Perihal dasar pengelolaan lahan tersebut, Marwi mengaku tidak mengantongi alas hak kepemilikan. Melainkan, hanya memiliki Surat Pemberitahuan Pajak Terutang (SPPT). "Cuma SPPT, tidak ada sertifikat," ungkap Marwi.
Dia pun mengaku membayar pajak ke Badan Pendapatan Daerah (Bapenda) Kabupaten Lombok Utara. "Setoran pajak saya setorkan langsung ke kantor (Bapenda) yang ada di Tanjung itu," ujar dia.
Terkait nominal setoran pajak, Marwi mengaku lupa berapa jumlahnya. Namun, dia meyakinkan ada bukti SPPT setoran dari pengelolaan pajak tersebut.
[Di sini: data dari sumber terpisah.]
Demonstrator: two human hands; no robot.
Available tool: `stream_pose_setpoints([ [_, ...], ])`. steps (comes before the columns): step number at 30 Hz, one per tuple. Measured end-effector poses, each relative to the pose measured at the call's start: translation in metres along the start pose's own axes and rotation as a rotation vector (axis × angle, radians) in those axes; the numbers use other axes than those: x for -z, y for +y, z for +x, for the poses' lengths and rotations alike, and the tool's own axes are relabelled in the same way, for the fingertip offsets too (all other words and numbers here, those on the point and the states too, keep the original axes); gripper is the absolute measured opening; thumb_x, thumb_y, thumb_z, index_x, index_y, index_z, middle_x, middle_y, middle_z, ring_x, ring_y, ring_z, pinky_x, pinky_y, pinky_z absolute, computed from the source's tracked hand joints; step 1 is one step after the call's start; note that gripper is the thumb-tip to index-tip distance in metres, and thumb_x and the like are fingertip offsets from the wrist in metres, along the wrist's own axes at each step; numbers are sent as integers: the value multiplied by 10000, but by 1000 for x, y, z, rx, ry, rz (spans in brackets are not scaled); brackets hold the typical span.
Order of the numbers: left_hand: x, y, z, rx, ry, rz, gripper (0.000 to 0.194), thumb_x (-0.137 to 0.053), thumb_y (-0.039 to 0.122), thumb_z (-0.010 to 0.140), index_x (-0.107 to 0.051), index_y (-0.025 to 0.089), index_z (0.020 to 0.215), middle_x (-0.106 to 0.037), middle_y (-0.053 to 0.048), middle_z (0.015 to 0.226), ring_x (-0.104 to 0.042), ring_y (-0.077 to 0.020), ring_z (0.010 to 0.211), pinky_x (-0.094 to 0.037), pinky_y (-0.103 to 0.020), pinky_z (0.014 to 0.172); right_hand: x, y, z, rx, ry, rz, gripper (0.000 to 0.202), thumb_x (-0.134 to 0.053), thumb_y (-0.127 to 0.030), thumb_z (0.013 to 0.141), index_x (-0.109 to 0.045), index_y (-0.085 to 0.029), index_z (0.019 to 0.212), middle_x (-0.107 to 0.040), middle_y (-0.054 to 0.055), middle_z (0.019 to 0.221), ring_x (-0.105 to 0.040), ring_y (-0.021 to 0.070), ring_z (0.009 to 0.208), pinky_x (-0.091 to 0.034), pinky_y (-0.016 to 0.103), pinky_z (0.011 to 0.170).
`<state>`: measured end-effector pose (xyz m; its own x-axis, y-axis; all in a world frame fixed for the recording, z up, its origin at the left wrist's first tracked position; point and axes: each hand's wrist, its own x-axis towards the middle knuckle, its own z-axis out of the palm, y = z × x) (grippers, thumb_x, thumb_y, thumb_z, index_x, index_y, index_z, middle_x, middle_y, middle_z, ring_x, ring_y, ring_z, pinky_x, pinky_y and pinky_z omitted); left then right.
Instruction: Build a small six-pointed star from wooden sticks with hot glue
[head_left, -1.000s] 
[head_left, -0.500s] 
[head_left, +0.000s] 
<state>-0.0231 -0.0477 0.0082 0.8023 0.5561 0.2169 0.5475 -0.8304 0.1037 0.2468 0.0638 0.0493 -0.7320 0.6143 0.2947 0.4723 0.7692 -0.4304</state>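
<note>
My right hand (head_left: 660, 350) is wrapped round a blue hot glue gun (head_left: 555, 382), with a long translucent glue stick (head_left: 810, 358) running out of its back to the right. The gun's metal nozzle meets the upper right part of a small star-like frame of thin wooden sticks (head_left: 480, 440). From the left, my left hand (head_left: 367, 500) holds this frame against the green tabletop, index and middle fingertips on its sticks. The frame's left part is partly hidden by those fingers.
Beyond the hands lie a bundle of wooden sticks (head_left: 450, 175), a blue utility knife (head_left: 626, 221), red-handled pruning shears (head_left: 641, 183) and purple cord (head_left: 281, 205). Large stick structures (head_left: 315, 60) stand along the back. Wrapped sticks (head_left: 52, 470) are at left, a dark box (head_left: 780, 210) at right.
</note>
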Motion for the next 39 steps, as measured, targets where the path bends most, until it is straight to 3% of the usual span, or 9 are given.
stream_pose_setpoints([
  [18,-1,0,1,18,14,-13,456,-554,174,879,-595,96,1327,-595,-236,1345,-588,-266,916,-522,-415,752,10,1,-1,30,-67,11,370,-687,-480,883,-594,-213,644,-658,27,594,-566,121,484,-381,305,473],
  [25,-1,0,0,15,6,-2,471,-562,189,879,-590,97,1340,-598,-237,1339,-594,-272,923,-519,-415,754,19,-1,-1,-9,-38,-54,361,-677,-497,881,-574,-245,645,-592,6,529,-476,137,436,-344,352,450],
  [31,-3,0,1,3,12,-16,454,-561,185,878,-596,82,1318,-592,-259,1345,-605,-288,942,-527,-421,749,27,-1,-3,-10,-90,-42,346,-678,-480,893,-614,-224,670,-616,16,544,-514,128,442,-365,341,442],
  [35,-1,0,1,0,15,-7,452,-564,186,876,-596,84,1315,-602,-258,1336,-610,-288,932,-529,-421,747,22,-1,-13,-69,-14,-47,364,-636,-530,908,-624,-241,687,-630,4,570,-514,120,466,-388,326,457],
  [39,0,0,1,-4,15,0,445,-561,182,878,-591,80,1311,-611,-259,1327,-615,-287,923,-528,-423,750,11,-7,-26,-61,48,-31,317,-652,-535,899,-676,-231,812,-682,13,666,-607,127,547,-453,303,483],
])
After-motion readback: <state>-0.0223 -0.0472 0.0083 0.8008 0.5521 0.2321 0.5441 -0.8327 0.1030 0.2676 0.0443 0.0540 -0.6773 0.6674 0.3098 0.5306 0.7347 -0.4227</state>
Marwi pun menjelaskan dirinya menduduki lahan tersebut sejak kecil. Dia mengaku tidak mengetahui siapa pemilik dari lahan yang kini dia kelola tersebut.
"Karena lahan itu seperti hutan dahulunya. Tidak ada yang kelola, makanya saya tempati saja," kata Marwi.
Penanganan kasus yang berasal dari laporan masyarakat ini mengarah pada dugaan pungutan liar (pungli) perihal pemanfaatan hak pengelolaan lahan (HPL) milik Pemprov NTB yang menjadi kesepakatan dalam kontrak produksi dengan PT Gili Trawangan Indah (GTI).
Persoalan itu diduga muncul sejak tahun 1998, ketika PT GTI mengantongi kesepakatan kontrak produksi dari Pemprov NTB untuk mengelola lahan.
Dalam periode tersebut, muncul dugaan sejumlah pihak yang mengambil keuntungan pribadi. Dugaan itu berkaitan dengan sewa lahan secara masif dan ilegal.
Untuk kondisi terkini di areal seluas 65 hektare kawasan Gili Trawangan, sudah terdapat bangunan permanen yang sebagian besar menjadi ladang bisnis masyarakat penunjang pariwisata.
BACA JUGA:
Pemetaan situasi di atas lahan itu pun telah dilakukan pihak kejaksaan. Hal itu didapatkan ketika Kejati NTB menjalankan tugas sebagai jaksa pengacara negara (JPN) untuk menyelamatkan dan menertibkan aset di kawasan wisata tersebut.
Upaya penyelamatan aset ini pun sebelumnya diharapkan dapat mendongkrak pendapatan asli daerah dengan prediksi mampu memberikan keuntungan hingga triliunan rupiah.